Novel Thermosensitive Heparin-poloxamer Hydrogel Bridge NGF to Treat Peripheral Nerve Injury in Diabetics Rats
LI Rui1,2, LI Duo-hui2, QUAN Da-ping1, XIAO Jian2*
1. School of Chemistry, Laboratory of Polymer Chemistry and Physics, Sun Yat-sen University, Guangzhou 510127, China;
2. College of Pharmacy of Wenzhou Medical University, Zhejiang Provincial Key Laboratory of Biotechnology Pharmaceutical Engineering, Wenzhou 325035, China
OBJECTIVE To investigate the effects of NGF-HP thermosensitive hydrogel on facilitating structural and functional regeneration in diabetic rats with sciatic nerve crush injury.
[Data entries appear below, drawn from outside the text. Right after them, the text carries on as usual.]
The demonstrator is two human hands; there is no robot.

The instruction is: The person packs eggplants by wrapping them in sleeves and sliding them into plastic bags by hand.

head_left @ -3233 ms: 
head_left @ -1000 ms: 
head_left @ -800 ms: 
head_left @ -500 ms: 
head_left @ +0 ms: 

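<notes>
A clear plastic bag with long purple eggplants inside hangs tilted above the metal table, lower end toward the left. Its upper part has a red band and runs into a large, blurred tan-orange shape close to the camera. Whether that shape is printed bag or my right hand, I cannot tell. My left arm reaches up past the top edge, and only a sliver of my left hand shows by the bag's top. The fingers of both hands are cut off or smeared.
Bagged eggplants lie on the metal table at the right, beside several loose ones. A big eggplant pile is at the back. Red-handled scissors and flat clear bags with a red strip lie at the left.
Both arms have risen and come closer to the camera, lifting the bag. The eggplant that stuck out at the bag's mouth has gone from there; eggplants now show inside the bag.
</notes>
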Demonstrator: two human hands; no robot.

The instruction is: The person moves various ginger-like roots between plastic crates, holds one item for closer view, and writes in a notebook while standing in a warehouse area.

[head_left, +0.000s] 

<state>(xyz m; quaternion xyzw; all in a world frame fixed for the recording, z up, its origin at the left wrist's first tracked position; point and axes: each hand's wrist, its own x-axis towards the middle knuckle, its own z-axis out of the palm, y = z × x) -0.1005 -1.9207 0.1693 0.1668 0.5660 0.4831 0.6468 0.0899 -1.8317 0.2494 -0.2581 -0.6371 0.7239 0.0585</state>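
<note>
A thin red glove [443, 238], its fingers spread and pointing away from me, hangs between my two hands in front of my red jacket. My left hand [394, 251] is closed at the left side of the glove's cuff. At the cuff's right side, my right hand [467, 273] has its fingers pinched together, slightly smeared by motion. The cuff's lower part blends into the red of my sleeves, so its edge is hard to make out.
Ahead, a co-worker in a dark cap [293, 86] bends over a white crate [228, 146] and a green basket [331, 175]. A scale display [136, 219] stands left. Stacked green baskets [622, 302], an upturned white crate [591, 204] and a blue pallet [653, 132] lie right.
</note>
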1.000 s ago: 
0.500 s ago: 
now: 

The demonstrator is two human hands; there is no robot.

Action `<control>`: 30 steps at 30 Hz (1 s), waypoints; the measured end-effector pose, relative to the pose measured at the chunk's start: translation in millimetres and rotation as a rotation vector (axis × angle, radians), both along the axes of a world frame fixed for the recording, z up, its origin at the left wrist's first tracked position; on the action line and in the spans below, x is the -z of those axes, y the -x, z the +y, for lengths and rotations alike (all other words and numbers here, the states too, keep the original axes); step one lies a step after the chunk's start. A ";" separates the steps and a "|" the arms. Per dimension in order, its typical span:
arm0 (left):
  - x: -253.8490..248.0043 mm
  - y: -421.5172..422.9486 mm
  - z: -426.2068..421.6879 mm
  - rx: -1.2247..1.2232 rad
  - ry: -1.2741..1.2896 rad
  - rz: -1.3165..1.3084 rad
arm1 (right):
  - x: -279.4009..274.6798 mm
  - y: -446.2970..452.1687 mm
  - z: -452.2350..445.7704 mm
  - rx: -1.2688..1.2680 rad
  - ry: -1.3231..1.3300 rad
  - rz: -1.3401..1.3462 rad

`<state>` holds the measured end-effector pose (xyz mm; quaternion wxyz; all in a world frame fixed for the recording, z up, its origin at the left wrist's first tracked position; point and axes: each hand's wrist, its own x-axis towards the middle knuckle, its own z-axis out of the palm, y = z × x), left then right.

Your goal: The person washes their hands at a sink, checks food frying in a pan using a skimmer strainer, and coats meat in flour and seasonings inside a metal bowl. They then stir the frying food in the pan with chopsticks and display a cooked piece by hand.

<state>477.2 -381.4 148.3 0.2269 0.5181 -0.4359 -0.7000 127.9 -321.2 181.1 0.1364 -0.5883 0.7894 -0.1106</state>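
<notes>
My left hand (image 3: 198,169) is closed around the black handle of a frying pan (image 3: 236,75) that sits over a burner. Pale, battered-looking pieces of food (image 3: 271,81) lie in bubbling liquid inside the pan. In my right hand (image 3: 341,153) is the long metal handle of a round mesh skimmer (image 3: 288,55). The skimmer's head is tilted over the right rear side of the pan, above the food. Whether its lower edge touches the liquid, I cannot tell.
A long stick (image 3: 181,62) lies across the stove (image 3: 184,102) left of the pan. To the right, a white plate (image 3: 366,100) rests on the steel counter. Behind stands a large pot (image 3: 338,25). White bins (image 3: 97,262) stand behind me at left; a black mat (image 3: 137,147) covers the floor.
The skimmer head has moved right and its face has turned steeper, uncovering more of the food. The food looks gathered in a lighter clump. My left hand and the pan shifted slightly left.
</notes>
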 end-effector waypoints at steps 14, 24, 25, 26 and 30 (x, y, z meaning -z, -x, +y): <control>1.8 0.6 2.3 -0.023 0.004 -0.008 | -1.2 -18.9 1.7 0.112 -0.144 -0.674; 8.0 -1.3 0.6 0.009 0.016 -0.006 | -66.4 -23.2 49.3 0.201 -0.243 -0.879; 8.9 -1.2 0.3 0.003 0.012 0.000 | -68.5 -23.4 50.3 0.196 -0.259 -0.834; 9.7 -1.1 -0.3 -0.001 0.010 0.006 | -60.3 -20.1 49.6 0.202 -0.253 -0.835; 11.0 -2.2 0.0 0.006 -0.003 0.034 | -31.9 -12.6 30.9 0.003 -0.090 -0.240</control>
METHODS Eight-week-old male SD rats (200-220 g) were intraperitoneally injected wither steptozocin(STZ) to induce diabetes. After success of model establishment, the sciatic nerve of the diabetes rats were made crushed through two vascular clips force. Muscle and skin were then closed with 5-0 stitches. Following surgery, the rats were randomly divided into three groups: PNI-diabetics group, free NGF group and NGF-HP hygrogel group. Each group received corresponding therapeutic drugs through a microsyringe. The motor recovery in all tested rats was assessed using Basso-Beattie-Bresnahan (BBB) locomotion scale and inclined plane test at indicated time points. After 30 d, rats were sacrificed, the crushed nerve and corresponding gastrocnemius muscle were harvested and the pathology index was assessed.The expressions of structural and functional proteins were detected through immunoblotting.The improvement of axon and myelination regeneration were evaluated via immunofluorescence, Masson′s trichrom stain and transmission electron microscope. RESULTS NGF-HP not only had a good affinity for a certain amounts of nerve growth factor (NGF), but also controlled its release in a steady fashion in vitro. In vivo, compared with administration of direct free NGF, single injection of NGF-HP hydrogel was more effective at upregulating the expression of nerve associated structural and functional proteins, enhancing axonal regeneration and remyelination, as well as improving motor function recovery. CONCLUSION This new type of hydrogel loaded with NGF shows striking effects on functional and morphometric recovery on peripheral nerve injury (PNI) following diabetes,which may provide a theoretical basis strategies for remedying PNI-diabetes in clinical populations.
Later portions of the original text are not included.